* **Directions**
Lines with the word "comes" in them must be copied from the records below.

*** Block opens ***

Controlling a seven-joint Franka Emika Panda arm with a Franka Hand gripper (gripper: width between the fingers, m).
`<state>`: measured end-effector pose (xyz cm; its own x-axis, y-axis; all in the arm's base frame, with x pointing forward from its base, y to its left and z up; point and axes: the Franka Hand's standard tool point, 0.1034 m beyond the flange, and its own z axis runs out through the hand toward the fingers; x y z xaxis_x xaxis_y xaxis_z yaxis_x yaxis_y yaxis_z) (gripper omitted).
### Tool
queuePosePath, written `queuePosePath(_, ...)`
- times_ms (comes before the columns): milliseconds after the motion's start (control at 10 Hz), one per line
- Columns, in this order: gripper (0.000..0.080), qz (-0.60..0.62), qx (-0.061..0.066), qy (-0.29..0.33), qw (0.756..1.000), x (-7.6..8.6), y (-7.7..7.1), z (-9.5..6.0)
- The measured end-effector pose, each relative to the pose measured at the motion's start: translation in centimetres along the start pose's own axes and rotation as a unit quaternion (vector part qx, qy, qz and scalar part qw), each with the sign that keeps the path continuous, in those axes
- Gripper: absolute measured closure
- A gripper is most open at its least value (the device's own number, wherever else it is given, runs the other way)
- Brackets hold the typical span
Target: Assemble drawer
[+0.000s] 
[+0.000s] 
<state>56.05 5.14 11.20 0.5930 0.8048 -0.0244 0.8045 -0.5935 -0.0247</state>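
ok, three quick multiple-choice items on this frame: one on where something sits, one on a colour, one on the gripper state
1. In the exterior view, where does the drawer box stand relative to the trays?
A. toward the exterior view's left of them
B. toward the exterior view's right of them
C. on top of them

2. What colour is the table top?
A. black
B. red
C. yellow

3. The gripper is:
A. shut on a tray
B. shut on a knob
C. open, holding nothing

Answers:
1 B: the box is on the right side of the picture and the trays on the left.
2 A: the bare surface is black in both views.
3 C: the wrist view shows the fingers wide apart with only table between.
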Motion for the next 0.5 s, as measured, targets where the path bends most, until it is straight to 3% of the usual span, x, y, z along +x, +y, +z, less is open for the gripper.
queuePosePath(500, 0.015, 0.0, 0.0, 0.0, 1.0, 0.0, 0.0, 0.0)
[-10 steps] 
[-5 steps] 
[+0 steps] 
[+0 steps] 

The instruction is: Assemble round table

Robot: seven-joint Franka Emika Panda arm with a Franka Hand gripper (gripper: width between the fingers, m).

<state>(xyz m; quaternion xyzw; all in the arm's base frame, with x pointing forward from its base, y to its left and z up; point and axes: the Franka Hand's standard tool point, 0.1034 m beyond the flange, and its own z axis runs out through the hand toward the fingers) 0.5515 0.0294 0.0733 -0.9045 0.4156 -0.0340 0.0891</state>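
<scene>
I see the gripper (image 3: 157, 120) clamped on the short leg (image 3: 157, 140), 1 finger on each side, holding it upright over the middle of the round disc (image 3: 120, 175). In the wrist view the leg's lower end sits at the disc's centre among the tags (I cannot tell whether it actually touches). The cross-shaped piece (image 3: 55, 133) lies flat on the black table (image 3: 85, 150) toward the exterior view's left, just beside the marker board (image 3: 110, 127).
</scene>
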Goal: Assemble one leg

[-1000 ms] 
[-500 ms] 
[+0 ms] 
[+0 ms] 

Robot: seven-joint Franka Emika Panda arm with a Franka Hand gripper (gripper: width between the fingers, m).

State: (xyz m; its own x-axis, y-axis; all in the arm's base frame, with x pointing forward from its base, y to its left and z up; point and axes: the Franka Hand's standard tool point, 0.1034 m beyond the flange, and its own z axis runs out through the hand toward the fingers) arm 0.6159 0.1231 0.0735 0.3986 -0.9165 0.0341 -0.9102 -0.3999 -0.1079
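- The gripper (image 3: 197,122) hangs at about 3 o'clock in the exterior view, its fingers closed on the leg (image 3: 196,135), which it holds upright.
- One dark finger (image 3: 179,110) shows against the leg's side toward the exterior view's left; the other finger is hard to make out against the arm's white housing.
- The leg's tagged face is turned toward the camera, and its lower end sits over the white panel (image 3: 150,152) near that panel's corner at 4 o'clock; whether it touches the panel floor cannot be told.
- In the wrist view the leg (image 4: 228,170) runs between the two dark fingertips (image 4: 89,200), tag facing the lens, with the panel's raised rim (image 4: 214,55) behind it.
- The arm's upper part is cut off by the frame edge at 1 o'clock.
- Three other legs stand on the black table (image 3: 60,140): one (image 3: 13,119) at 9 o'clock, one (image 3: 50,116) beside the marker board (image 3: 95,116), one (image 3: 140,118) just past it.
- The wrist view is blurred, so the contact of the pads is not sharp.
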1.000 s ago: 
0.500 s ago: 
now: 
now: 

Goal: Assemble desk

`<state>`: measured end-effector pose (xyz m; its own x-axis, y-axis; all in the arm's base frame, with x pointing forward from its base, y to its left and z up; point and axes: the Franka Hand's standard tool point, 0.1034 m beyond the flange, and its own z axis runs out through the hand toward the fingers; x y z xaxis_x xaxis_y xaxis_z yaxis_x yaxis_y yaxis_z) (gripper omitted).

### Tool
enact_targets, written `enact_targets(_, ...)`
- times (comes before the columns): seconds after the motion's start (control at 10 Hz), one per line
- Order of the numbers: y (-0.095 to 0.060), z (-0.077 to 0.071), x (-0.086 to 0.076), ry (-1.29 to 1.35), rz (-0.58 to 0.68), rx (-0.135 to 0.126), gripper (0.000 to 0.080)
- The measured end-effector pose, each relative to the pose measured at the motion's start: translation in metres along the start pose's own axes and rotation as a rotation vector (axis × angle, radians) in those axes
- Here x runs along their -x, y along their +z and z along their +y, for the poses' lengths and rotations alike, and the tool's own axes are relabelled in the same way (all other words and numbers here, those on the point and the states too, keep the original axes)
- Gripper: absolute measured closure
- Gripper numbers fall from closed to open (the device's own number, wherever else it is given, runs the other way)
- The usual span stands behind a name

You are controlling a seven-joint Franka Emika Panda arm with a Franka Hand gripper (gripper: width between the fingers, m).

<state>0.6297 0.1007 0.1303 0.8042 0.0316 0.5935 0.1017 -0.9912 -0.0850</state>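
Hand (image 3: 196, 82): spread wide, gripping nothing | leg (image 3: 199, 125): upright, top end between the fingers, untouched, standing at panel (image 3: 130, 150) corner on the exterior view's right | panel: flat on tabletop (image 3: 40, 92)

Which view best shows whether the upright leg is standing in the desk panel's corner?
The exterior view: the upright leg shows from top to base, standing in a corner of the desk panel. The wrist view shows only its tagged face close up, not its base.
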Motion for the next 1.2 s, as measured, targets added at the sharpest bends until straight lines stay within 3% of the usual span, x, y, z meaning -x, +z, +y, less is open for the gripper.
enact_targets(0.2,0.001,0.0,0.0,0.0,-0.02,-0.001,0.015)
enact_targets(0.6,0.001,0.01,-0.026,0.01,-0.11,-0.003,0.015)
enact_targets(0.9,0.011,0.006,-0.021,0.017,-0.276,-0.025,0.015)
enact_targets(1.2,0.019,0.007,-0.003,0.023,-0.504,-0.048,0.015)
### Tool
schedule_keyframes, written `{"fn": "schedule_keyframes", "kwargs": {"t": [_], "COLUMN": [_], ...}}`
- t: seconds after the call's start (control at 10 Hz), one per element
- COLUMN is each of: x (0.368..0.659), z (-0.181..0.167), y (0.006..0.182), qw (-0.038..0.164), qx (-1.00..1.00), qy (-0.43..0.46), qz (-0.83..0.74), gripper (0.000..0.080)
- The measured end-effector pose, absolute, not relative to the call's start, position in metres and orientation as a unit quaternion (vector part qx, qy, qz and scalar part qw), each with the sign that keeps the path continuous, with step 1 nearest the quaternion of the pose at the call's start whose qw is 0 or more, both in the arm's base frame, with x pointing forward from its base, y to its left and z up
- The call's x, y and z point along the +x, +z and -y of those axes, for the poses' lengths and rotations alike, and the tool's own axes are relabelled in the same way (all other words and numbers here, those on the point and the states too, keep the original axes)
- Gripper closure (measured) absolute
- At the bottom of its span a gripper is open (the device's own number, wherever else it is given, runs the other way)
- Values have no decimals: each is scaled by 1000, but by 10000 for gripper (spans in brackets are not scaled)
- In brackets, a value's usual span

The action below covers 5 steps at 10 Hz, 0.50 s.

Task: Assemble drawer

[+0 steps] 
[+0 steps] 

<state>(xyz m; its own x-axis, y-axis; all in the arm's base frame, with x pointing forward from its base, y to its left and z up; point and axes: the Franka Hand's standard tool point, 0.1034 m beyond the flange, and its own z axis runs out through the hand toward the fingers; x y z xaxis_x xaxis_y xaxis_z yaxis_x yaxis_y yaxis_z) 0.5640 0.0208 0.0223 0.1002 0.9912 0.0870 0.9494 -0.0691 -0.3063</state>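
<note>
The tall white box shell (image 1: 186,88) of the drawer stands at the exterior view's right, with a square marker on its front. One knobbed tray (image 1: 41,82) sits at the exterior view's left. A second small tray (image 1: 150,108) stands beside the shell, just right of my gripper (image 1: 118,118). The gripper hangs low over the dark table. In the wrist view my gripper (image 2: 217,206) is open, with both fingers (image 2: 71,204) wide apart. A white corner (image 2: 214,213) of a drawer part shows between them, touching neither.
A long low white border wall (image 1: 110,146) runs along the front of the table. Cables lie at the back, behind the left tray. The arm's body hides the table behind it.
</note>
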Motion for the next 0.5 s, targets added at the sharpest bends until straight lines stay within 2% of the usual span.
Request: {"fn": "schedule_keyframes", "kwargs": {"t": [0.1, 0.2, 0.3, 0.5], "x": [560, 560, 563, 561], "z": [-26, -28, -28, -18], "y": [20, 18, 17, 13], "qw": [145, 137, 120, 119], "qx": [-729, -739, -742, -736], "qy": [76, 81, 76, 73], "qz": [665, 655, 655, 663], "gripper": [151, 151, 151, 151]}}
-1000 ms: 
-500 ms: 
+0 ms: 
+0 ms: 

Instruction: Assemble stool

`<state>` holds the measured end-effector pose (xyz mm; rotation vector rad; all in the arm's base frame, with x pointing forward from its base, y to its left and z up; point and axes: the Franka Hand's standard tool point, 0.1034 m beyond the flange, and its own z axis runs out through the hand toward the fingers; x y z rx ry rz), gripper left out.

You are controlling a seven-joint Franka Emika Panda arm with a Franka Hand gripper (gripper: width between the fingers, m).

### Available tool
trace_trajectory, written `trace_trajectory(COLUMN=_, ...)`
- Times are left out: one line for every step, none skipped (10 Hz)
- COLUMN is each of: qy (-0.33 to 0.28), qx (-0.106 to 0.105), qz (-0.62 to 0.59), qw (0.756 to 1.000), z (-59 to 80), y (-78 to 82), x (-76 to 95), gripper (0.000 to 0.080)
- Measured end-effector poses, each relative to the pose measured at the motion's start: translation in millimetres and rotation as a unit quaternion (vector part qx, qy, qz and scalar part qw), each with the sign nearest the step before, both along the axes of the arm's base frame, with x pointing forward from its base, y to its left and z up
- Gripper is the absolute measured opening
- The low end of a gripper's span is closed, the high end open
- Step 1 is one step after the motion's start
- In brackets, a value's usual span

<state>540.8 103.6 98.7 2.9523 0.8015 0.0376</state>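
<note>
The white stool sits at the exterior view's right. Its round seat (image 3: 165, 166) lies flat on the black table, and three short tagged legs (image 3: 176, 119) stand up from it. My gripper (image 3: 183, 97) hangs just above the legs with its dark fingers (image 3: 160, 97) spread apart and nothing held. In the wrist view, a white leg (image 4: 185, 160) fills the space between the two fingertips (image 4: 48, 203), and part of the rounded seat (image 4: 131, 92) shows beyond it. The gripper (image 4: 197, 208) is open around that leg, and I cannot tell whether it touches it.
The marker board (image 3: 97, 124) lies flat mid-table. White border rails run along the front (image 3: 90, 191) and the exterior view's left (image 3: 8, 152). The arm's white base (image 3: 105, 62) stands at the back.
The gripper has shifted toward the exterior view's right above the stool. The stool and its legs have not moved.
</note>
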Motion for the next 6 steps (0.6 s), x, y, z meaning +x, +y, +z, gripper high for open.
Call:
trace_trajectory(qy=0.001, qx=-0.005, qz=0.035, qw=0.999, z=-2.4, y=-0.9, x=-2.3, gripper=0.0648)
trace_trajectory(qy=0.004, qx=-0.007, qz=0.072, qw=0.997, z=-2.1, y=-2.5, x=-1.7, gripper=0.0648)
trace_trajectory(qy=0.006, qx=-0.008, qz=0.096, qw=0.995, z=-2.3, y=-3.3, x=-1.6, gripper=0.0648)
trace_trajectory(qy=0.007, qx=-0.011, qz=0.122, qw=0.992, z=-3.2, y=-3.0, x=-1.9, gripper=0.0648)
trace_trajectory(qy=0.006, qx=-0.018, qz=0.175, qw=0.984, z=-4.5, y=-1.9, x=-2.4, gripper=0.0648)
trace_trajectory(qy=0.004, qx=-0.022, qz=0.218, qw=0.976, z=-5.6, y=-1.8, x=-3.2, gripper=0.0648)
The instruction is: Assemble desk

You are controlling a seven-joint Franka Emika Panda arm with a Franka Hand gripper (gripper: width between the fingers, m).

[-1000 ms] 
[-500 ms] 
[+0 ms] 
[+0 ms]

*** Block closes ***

* **Exercise answer**
- times_ms (comes before the columns): milliseconds after the motion's start (control at 10 Hz), one per line
- times (comes before the columns): seconds after the motion's start (control at 10 Hz), one per line

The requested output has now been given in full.